Exercise goal: Read through the records. Copy each line that has the word "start".

BEGIN Provided records

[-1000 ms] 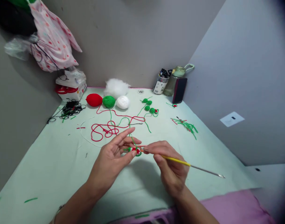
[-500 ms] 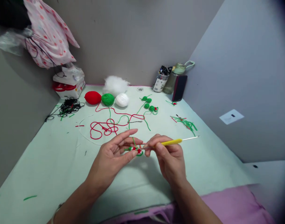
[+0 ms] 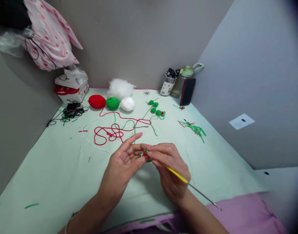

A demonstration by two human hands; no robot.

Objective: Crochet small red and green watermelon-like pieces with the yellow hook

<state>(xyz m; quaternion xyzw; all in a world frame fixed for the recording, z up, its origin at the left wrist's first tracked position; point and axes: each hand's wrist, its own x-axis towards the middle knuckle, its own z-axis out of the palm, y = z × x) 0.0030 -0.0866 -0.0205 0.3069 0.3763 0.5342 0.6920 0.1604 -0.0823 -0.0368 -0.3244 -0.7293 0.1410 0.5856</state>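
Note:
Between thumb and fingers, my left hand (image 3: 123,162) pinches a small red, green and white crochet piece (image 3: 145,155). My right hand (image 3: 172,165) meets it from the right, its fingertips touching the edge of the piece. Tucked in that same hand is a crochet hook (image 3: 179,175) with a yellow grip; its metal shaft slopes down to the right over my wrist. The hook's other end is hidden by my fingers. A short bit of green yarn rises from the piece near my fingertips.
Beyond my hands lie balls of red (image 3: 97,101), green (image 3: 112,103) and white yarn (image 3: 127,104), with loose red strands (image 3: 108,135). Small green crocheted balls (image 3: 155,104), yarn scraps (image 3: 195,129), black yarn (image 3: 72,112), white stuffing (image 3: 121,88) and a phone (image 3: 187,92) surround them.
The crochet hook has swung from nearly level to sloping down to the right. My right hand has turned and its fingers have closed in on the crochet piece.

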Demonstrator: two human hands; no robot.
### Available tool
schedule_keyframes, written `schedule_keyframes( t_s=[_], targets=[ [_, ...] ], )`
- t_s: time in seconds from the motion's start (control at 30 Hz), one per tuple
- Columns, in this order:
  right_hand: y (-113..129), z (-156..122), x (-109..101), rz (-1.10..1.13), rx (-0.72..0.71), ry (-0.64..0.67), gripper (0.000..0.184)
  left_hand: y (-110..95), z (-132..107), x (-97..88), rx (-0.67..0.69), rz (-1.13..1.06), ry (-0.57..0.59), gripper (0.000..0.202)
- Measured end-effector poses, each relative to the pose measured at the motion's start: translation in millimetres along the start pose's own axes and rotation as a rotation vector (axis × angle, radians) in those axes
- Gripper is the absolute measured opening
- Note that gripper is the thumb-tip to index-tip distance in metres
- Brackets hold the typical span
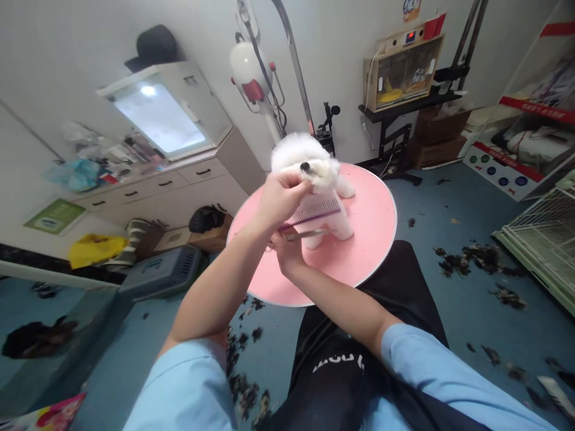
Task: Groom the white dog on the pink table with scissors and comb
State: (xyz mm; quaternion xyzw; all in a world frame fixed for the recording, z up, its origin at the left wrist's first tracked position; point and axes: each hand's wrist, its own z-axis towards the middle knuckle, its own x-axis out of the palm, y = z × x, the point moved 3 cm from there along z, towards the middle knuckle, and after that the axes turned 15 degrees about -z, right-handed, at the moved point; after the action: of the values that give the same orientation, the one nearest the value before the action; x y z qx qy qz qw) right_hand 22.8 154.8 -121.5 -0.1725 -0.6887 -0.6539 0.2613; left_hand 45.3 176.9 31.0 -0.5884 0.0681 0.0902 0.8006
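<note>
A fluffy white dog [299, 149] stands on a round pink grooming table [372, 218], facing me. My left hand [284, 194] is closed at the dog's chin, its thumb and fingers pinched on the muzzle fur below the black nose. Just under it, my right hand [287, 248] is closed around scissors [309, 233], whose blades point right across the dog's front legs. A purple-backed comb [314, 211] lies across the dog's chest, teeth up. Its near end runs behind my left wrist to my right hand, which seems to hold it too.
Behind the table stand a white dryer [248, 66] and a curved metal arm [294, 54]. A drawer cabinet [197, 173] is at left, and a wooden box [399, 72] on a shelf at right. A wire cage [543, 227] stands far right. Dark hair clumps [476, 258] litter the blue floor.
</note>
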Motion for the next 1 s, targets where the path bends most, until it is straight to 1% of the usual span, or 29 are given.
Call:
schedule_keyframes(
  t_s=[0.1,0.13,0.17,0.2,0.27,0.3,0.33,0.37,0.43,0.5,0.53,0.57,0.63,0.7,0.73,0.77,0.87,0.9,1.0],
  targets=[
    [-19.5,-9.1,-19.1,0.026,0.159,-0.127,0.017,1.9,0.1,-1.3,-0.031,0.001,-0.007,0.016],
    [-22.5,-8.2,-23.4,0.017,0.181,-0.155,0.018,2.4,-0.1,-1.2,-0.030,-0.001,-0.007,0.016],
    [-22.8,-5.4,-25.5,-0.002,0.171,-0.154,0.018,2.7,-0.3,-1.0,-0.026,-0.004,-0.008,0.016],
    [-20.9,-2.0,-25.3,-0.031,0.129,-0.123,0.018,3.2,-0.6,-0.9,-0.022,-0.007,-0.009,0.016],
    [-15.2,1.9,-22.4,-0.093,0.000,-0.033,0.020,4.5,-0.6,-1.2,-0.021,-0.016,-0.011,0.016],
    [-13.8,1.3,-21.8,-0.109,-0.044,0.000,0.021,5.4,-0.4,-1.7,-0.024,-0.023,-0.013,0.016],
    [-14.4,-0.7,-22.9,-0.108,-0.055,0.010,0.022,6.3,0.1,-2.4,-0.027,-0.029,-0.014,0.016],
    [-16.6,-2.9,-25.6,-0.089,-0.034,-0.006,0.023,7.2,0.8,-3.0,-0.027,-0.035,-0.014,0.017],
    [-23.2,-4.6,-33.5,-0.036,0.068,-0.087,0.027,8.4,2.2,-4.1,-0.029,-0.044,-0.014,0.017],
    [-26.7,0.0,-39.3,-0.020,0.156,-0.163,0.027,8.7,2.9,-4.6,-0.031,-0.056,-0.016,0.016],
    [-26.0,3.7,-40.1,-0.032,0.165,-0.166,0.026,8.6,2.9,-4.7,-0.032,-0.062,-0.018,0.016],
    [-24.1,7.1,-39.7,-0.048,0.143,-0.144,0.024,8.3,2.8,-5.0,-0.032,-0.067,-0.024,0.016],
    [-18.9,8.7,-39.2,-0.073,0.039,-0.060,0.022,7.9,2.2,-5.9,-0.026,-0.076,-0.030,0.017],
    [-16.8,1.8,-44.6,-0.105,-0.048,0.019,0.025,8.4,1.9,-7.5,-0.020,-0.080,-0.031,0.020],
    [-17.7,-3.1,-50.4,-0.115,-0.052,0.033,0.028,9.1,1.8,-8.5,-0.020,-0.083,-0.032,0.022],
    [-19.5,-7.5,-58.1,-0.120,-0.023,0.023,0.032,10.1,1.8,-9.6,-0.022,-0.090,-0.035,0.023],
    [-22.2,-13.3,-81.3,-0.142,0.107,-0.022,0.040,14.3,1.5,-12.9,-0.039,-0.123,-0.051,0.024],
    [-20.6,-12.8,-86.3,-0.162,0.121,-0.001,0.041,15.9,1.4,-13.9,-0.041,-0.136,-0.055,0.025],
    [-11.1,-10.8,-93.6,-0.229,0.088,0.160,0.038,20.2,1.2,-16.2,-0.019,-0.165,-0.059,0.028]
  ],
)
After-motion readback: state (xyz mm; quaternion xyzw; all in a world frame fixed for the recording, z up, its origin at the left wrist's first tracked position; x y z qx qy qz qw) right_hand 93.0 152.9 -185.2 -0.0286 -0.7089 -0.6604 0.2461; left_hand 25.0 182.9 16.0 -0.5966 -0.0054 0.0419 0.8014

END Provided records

Result for this task:
- t_s: time in seconds from the motion's start (control at 30 Hz), one per tuple
- Measured end-effector poses, each relative to the pose measured at the motion's start: translation in millimetres along the start pose's own axes and rotation as a rotation vector (axis × angle, radians) in those axes

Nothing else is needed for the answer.